Tag: ipl

  • Relative Runs and Logistic Regression Models

    Recently, I undertook a certificate in sports data analytics through the Irish university ATU. The certificate involved two modules – one focused on the use of statistics in an academic context and the other on machine learning models and AI. Both modules were, in different ways, equally challenging and interesting.

    I made a real effort to apply some of the ideas behind Relative Runs to our assignments, most notably in the course on machine learning models. I’ve had an interest in how things like regression models can be applied to cricket since seeing them mentioned in a couple of great books (Cricket 2.0 and Hitting Against the Spin, to my recollection). When we got onto how to build and analyse machine learning models, I couldn’t wait to play with them using Relative Runs.

    I focused mostly on what are called logistic regression models, which, perhaps counterintuitively, are not a type of regression model, but rather a kind of classification model. What that means is that these models work by using input data to predict a binary output, rather than a continuous numerical output (which is broadly what regression models do). In short, these models are using input data to predict one of two classes, hence the name ‘classification model’. These two classes can be any variety of binary feature, from wins and losses to an injury occurrence or non-occurrence.

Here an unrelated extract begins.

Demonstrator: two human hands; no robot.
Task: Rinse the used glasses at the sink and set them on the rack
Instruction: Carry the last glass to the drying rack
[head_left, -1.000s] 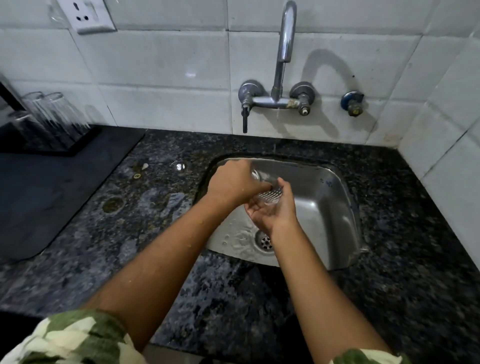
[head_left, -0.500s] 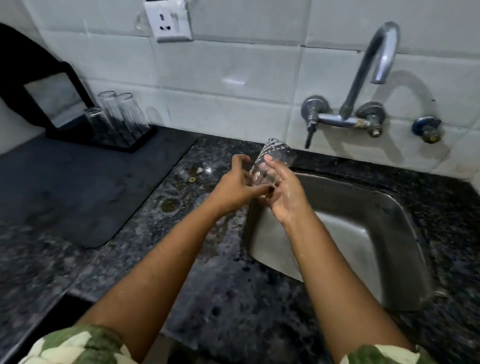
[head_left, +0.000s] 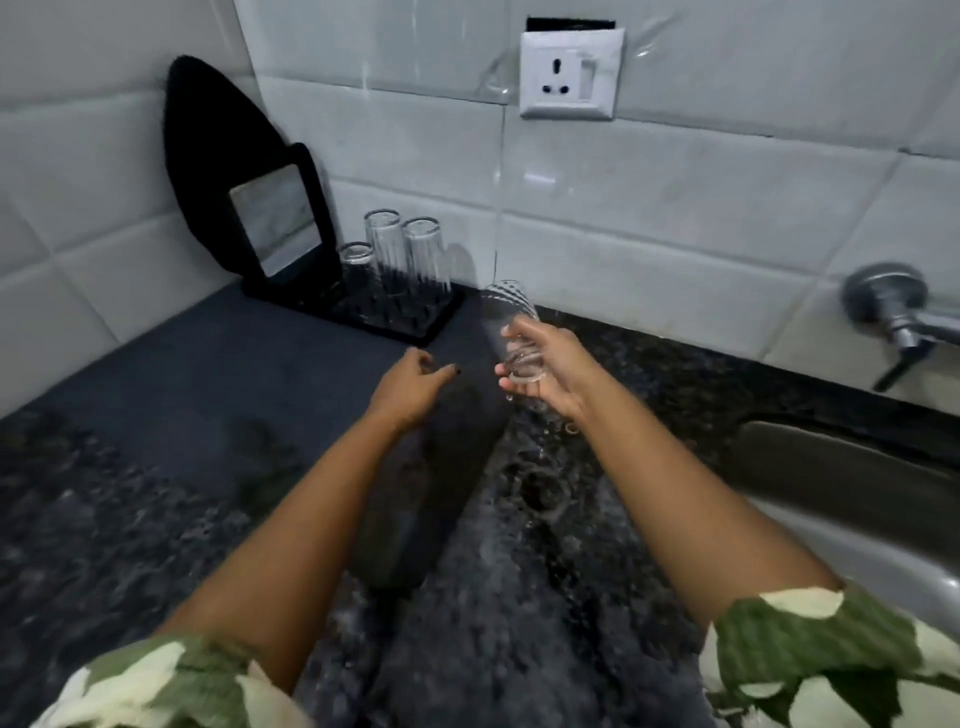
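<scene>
Head view: the right hand (head_left: 548, 371) grips a patterned glass (head_left: 511, 332) over the counter (head_left: 156, 519), between the sink (head_left: 841, 467) and the rack (head_left: 400, 317) at the back edge; the left hand (head_left: 410, 387) hovers empty, fingers loosely open. To set it well, I'd turn it mouth-down and lower it beside the upturned glasses (head_left: 402, 249) without knocking them.

We are in a home kitchen: a speckled dark stone counter (head_left: 519, 649) meets a white tiled wall (head_left: 675, 218) with a socket (head_left: 570, 74), a steel sink (head_left: 857, 499) sits under a wall tap (head_left: 904, 322), and upturned glasses (head_left: 402, 249) stand on a black rack (head_left: 415, 325).
</scene>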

    In the case of my model, I wanted to look at how Relative Runs could be used to predict overall performance success. What I had was my analysis of the 2025 IPL season, including Relative Runs scores for all the top batsmen across that season. What I wanted to pair that with was some kind of binary output feature that I could double as an indicator of overall tournament success. This is tricky conceptually because we are starting with a player metric, and we want to know whether this input feature bears some relationship with an output team metric.

    At first, I was not optimistic that this route would be anything other than an interesting academic exercise. It proved more than that, however!

    I chose as my output variable the binary feature of whether a player’s team made the playoffs or not. That is, whether or not that player’s team finished in the top 4 or bottom 6 at the end of the regular season. In essence, the idea here was to say, rather than splitting the table in half, let’s split it into post-season entry or not. Most IPL franchises would deem making the playoffs as a key indicator of success, and in many ways, that is what they are buying when they build teams – they are paying to make the playoffs (and then hopefully win it all). If there is some underlying relationship between a stat like Relative Runs and team performance, making the playoffs is a good metric to start with in terms of testing that relationship out.

    So I had my output variable: making the playoffs or not. What I wanted to know next was whether there is a meaningful predictive relationship between certain input player metrics and that output variable. As input variables, I chose to focus on runs, strike rate, and Relative Runs per Innings. I ran logistic regression models to ascertain which of those inputs generated the best models in terms of predicting teams’ success, as measured by making the playoffs. And what’s more, I also tested combinations of those input variables with the same output target. The results were more interesting than I expected!

    First, regarding the tests with one player metric as input, the model with runs as the only input variable performed worst in terms of predictive accuracy, followed by strike rate, then by Relative Runs per innings. What this means, in short, is that according to the dataset used (which, granted, was only using the top 50 batters in the 2025 IPL), Relative Runs per Innings was the best predictor of team success of those three individual metrics, when using logistic regression. The model accuracy was only 0.67, and the precision was 0.5, which isn’t great, but it was the best of the three, which pleasantly surprised me.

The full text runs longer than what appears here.